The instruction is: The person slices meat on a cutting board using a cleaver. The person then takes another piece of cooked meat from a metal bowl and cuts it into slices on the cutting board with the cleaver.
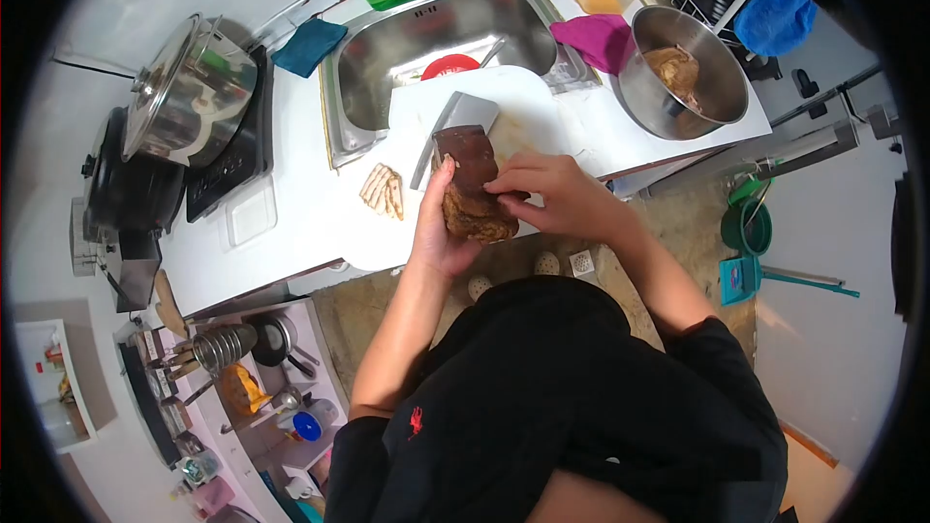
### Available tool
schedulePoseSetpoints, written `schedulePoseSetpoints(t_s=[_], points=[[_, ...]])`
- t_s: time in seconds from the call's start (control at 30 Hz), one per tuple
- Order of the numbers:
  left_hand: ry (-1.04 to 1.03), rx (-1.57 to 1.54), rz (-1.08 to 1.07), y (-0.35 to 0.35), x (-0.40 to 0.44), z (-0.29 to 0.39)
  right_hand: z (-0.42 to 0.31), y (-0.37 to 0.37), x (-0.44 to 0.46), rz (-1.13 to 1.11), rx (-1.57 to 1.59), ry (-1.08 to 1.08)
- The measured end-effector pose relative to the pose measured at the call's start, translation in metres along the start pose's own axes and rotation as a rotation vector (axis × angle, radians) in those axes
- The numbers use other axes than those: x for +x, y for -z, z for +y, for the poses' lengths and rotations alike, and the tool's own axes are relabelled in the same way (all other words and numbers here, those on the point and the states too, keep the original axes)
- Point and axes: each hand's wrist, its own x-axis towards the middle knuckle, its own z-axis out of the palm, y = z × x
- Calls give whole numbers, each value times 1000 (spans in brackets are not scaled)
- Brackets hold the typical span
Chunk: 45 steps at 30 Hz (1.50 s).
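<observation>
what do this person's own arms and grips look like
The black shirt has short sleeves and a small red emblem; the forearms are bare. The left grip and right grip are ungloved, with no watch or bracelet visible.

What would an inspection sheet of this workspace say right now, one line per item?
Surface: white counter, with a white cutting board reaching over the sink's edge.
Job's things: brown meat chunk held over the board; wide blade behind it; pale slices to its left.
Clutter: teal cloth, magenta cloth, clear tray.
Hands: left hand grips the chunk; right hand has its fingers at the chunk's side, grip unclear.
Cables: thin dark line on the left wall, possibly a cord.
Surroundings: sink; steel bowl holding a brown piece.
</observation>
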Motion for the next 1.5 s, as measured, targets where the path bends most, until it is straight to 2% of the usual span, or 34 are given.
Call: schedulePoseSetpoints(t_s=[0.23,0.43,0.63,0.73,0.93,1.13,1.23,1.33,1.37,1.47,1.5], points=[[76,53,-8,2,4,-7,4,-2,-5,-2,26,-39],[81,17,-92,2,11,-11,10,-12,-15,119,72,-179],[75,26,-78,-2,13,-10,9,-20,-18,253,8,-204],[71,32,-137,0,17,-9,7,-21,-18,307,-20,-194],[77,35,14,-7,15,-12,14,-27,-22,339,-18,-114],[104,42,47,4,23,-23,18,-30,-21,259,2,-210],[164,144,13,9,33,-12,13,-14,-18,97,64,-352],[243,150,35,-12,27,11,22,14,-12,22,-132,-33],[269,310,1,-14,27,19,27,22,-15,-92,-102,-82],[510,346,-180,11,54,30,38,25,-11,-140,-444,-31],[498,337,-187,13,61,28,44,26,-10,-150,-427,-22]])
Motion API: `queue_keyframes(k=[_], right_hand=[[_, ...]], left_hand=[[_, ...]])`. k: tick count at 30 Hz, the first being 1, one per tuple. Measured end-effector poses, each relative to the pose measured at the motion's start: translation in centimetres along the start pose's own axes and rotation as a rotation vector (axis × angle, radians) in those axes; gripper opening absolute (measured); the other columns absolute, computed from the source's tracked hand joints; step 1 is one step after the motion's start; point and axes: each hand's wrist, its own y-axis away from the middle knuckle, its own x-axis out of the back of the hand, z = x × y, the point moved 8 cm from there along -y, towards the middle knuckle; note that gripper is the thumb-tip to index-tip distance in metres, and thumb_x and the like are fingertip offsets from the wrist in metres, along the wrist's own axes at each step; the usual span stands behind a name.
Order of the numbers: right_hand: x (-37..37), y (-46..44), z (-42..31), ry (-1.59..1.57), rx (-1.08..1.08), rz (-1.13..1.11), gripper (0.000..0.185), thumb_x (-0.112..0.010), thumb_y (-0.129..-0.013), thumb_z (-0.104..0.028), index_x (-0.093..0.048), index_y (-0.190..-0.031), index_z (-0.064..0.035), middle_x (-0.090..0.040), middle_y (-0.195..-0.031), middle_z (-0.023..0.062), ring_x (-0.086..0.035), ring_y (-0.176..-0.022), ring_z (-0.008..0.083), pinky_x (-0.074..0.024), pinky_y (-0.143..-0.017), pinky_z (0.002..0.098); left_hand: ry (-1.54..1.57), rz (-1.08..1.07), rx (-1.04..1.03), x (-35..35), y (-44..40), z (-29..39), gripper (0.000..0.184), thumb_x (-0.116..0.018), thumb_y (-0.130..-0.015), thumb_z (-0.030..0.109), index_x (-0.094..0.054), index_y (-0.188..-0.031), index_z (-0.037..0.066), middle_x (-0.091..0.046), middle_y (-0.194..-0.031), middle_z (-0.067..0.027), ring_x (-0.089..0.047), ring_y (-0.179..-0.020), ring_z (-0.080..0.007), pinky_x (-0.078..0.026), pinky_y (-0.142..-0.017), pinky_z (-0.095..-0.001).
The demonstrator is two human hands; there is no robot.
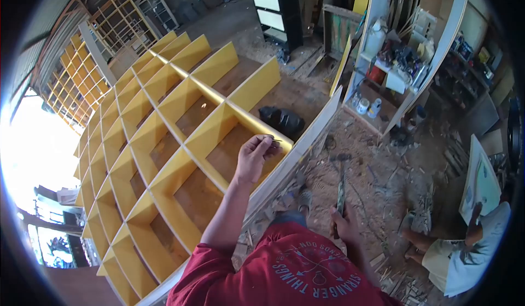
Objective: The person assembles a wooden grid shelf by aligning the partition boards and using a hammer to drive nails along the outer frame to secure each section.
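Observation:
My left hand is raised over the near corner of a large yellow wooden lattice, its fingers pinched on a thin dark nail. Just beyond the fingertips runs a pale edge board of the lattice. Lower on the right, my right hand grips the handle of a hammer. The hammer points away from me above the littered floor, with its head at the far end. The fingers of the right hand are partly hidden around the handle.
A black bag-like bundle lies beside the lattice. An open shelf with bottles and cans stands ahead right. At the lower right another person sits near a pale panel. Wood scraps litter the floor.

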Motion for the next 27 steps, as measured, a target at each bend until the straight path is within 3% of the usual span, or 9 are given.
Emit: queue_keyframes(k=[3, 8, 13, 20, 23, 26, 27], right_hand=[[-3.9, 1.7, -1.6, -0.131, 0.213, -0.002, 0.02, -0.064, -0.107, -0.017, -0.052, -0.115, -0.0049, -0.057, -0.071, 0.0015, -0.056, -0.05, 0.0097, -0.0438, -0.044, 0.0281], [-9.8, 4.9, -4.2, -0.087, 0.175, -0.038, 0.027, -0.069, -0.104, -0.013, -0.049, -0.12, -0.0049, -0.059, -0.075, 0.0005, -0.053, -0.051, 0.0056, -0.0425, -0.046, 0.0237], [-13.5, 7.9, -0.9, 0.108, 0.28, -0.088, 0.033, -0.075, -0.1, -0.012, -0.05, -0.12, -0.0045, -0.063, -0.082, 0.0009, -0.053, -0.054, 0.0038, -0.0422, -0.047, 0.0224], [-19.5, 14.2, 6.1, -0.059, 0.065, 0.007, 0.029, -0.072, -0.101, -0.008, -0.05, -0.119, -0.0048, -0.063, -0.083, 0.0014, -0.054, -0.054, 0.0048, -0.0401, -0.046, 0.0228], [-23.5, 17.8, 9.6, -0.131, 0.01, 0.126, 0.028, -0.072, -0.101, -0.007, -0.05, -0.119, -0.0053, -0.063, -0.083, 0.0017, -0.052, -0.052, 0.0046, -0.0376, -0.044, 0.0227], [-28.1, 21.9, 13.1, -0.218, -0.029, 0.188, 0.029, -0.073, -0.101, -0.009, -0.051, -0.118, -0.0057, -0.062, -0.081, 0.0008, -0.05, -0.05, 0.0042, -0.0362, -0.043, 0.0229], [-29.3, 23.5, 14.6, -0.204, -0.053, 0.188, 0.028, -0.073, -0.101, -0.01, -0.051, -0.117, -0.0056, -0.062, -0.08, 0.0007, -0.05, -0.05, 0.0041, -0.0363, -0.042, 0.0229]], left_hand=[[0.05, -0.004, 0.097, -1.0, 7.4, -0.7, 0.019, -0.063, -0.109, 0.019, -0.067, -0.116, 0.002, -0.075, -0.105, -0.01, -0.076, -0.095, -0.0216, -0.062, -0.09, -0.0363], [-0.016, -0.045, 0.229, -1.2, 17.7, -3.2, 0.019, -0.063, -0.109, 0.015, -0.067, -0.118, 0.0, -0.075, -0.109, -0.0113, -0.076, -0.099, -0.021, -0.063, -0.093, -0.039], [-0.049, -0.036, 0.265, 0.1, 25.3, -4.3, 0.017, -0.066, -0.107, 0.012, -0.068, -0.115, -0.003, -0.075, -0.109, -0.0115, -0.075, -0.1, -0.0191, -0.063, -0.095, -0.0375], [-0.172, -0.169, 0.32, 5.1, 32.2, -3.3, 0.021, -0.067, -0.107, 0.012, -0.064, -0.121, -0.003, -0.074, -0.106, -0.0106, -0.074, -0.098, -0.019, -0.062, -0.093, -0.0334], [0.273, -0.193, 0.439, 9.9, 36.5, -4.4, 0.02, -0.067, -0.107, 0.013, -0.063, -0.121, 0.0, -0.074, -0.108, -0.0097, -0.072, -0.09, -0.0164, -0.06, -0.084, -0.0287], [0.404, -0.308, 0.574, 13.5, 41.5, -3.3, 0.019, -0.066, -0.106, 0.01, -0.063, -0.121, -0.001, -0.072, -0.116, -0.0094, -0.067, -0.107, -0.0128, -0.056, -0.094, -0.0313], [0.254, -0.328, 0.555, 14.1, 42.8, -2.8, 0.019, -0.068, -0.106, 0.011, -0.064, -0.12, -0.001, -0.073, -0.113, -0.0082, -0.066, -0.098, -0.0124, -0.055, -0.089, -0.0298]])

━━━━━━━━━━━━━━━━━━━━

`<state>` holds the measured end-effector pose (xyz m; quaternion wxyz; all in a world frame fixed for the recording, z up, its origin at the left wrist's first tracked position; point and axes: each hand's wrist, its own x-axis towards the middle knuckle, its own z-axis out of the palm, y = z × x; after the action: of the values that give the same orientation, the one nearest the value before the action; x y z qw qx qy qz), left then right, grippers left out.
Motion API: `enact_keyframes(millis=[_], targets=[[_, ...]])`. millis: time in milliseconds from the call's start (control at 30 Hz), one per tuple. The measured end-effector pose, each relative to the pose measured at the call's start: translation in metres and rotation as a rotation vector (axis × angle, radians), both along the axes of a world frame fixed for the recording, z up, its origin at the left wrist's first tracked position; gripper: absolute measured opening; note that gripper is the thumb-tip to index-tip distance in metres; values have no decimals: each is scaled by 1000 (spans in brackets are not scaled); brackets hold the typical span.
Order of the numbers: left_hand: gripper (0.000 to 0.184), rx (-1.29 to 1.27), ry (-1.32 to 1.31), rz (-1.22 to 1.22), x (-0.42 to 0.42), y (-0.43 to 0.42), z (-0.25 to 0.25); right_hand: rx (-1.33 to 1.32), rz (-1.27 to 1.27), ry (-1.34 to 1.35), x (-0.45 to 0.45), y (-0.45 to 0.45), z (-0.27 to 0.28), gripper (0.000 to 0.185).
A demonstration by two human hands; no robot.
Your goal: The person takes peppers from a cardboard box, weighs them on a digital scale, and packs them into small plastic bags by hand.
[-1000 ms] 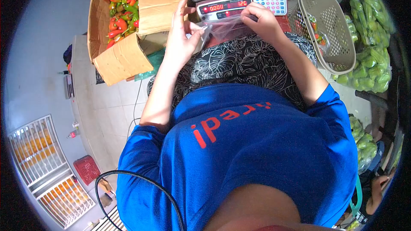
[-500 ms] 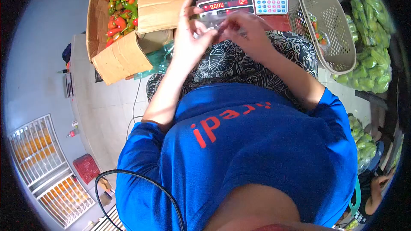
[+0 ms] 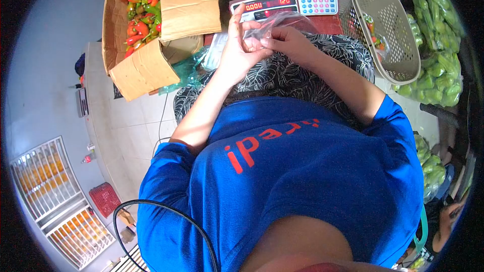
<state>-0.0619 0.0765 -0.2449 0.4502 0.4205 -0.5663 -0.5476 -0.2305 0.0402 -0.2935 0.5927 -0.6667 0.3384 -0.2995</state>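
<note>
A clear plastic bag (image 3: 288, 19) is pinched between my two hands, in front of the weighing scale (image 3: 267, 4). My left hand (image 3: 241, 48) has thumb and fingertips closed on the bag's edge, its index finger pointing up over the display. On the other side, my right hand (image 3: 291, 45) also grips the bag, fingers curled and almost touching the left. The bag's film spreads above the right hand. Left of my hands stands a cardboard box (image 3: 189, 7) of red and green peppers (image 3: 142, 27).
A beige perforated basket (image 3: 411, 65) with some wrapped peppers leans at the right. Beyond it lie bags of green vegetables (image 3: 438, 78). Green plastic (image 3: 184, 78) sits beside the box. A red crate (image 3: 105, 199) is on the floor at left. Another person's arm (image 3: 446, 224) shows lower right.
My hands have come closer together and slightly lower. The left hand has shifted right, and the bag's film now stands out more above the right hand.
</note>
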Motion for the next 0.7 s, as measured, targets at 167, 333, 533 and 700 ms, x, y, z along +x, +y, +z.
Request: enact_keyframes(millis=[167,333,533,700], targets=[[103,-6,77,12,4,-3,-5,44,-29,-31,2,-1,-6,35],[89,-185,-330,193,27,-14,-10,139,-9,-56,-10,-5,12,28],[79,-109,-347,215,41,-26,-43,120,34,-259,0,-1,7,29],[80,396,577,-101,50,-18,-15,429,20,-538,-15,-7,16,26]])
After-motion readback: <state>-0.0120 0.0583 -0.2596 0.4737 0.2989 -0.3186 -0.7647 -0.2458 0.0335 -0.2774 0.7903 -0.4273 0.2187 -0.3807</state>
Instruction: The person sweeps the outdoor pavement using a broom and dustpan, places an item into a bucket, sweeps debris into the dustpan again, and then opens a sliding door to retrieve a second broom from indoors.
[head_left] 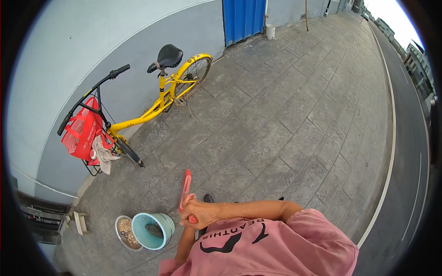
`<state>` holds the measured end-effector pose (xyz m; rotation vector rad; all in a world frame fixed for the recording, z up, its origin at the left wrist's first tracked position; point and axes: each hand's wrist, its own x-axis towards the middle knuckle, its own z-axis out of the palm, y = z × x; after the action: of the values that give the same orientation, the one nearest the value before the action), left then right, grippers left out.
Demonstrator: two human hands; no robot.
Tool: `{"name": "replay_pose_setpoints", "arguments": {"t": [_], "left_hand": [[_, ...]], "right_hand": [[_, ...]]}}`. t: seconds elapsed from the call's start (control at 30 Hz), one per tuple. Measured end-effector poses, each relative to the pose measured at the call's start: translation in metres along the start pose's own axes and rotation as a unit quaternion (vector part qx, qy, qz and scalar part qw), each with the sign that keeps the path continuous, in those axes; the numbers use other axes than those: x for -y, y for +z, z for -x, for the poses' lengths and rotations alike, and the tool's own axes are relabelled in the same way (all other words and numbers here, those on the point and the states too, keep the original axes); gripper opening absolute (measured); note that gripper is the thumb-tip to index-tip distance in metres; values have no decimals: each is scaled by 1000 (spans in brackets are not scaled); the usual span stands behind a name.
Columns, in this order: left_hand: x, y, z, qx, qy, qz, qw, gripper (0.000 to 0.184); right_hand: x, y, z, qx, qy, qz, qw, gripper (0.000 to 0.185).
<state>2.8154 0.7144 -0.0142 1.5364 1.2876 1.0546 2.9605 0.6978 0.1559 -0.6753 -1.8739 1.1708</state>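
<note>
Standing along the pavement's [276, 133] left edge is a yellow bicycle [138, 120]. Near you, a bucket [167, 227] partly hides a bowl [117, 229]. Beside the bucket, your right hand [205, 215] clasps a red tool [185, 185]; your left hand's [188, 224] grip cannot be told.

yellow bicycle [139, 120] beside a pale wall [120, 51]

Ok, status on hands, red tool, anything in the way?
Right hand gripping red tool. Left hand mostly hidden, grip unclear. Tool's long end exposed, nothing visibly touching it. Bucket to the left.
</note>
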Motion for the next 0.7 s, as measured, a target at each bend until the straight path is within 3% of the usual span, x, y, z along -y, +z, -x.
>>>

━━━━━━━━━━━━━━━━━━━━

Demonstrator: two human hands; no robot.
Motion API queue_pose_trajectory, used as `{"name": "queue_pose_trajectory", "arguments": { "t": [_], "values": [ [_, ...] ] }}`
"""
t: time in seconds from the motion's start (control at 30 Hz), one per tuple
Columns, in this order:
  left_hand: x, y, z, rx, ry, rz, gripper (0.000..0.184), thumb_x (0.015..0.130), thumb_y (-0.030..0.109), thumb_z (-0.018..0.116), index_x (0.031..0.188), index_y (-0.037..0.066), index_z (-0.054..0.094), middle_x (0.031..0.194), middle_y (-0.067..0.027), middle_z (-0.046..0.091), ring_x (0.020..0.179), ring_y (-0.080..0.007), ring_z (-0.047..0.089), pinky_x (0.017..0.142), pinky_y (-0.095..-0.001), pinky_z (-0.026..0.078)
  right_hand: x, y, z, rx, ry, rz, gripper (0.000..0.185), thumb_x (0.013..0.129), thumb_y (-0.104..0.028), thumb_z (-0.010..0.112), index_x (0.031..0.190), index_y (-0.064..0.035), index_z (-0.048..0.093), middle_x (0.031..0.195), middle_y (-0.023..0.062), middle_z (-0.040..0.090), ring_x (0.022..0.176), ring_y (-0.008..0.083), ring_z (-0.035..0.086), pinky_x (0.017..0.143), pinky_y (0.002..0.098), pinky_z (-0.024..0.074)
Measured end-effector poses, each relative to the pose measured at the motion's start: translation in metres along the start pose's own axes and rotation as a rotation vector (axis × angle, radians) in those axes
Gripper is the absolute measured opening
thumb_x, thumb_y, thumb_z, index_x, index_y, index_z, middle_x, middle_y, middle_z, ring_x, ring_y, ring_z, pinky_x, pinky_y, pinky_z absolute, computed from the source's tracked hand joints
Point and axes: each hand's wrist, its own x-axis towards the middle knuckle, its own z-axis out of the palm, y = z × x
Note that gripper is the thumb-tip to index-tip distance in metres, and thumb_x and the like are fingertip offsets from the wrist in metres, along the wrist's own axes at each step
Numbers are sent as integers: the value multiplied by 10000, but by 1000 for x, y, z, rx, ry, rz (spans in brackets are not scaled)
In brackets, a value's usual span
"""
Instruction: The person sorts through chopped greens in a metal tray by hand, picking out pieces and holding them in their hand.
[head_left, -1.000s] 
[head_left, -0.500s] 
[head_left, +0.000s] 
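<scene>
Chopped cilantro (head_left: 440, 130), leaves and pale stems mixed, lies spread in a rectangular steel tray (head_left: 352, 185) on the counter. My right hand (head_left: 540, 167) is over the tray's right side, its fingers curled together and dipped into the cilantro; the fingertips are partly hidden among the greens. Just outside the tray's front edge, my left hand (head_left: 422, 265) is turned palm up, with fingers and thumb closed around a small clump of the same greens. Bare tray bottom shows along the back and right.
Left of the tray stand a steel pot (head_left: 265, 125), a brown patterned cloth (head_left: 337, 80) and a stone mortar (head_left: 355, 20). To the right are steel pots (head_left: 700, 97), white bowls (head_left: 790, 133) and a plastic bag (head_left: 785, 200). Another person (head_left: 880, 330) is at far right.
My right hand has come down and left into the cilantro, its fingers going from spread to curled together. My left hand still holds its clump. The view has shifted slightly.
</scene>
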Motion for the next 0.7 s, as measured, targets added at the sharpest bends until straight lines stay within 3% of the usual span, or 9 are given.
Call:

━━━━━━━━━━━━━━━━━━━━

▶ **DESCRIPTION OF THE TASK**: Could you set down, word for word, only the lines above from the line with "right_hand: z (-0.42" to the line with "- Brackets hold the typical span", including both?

▶ **RESPONSE TO THE EXERCISE**:
  right_hand: z (-0.42 to 0.31), y (-0.37 to 0.37), x (-0.44 to 0.46), rz (-1.13 to 1.11), rx (-1.57 to 1.59), ry (-1.08 to 1.08)
- The measured end-effector pose relative to the pose measured at the call's start, translation in metres along the start pose's own axes and rotation as a rotation vector (axis × angle, radians) in those axes
- The numbers use other axes than those: x for +x, y for -z, z for +y, for the poses' lengths and rotations alike, and the tool's own axes are relabelled in the same way (all other words and numbers here, those on the point and the states too, keep the original axes)
- Point and axes: each hand's wrist, its own x-axis towards the middle knuckle, its own z-axis out of the palm, y = z × x
- Calls give whole numbers, each value times 1000 (spans in brackets are not scaled)
- Brackets hold the typical span

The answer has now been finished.